Ils meurent asphyxiés dans la cale d’un navire, noyés à quelques centaines de mètres de la côte, de faim, de soif, d'hypothermie. Ils meurent en mer, dans le désert du Sahara, dans les trains d'atterrissage d'avions de ligne, cachés sous des trains. Ils meurent sous les tirs de la police aux frontières. Ils se suicident. Combien sont-ils précisément ? Il est très difficile de chiffrer le nombre des morts de l'immigration aux portes de l'Europe. Les cadavres recensés cachent tous ceux qui n'ont jamais été retrouvés. Malgré tout, les ONG arrivent à croiser des informations, entre les chiffres de garde-côtes, ceux de l'agence européenne de surveillance des frontières Frontex et les témoignages des migrants eux-mêmes - pour beaucoup éligibles au statut de réfugié. Elles s'accordent sur le chiffre d'environ 20 000 migrants morts en tentant de traverser la Méditerranée pour rentrer en Europe ces vingt dernières années. L’association Migreurop a mis en ligne une carte qui tente de recenser et situer le nombre de morts et leurs causes entre 1993 et 2012. L’association Fortress Europe tient aussi le compte des morts recensés, naufrage par naufrage.
«Ces dernières années, 2011 a représenté un pic, avec 1 500 à 2000 morts, en raison du fort nombre de candidats à l'émigration dans le contexte du printemps arabe et de la guerre en Libye. Il y a ensuite eu moins de morts en 2012, mais en 2013 ce chiffre repart à la hausse», détaille Katy Booth, responsable du bureau migrants de la Fédération internationale des droits de l'homme (FIDH).
Espagne, Italie, Grèce, Malte… Les voies de l’immigration fluctuent au gré du durcissement des politiques migratoires des pays européen, des accords bilatéraux de réadmission, de la situation géopolitique des pays des candidats au départ. Focus sur quatre des «nœuds» de l'immigration vers l'Europe aujourd'hui.
Le naufrage du 3 octobre a rappelé aux Européens l'existence de cette île italienne située à 200 km au sud de la Sicile et proche des côtes africaines.

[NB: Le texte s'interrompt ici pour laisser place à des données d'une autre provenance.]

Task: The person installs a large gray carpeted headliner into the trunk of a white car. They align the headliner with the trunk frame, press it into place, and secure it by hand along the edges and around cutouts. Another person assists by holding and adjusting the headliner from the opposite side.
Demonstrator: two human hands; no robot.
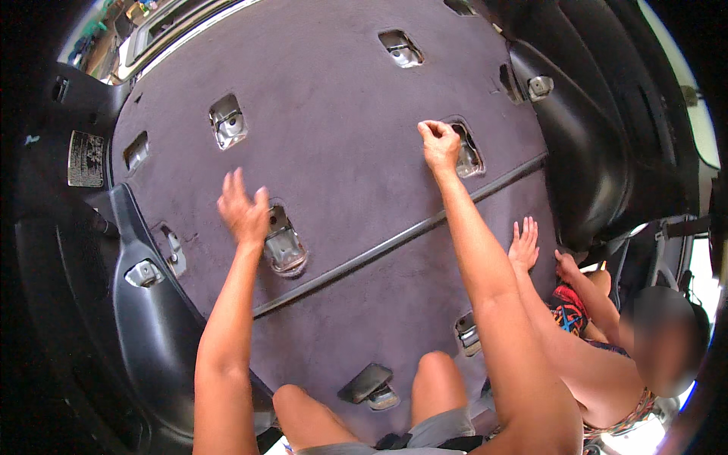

Au moins 211 Erythréens et Somaliens entassés sur un bateau de pêche parti clandestinement de Misrata, en Libye, ont péri ce jour-là en mer. Il y a un an, le 6 septembre 2012, un bateau parti de Sfax, en Tunisie, avec plus de 100 personnes à son bord, a coulé dans la même zone. Seules 56 personnes ont pu en réchapper, deux cadavres seulement ont été repêchés.
Katy Booth, de la FIDH, rappelle l'histoire du zodiac parti en mars 2011 de la Libye, alors en guerre, pour l’Italie. A bord, 72 migrants. Rapidement, l'embarcation se perd en mer. «Malgré leurs signaux de détresse répétés, reçus par les garde-côtes italiens et d'autres navires, personne ne leur est venu en aide. Après 15 jours de dérive, le bateau a été rejeté sur les côtes libyennes avec 11 survivants seulement. Ils ont raconté que certains, à bord, n'avaient pas supporté de survivre au milieu de cadavres et avaient fini par se jeter à l'eau.» Deux des rescapés sont morts après le débarquement.
Le flux de migrants vers l'Italie est reparti nettement à la hausse. Entre janvier et septembre 2013, plus de 31 000 personnes sont arrivées en Italie par la périlleuse route dite de la «Méditerranée centrale» sur des embarcations surchargées, selon l'agence européenne de surveillance aux frontières Frontex. Ils étaient environ 10 000 en 2012. La plupart, partis de Tunisie ou de Libye, transitent par Lampedusa et la Sicile, mais aussi par les côtes de Calabre et Malte. Il s’agit surtout de Somaliens, Érythréens, Somaliens, et, de plus en plus, de Syriens fuyant leur pays en guerre. Le 10 août dernier, six hommes ont été récupérés sur une plage de Sicile, morts faute d’avoir pu rejoindre la rive à la nage.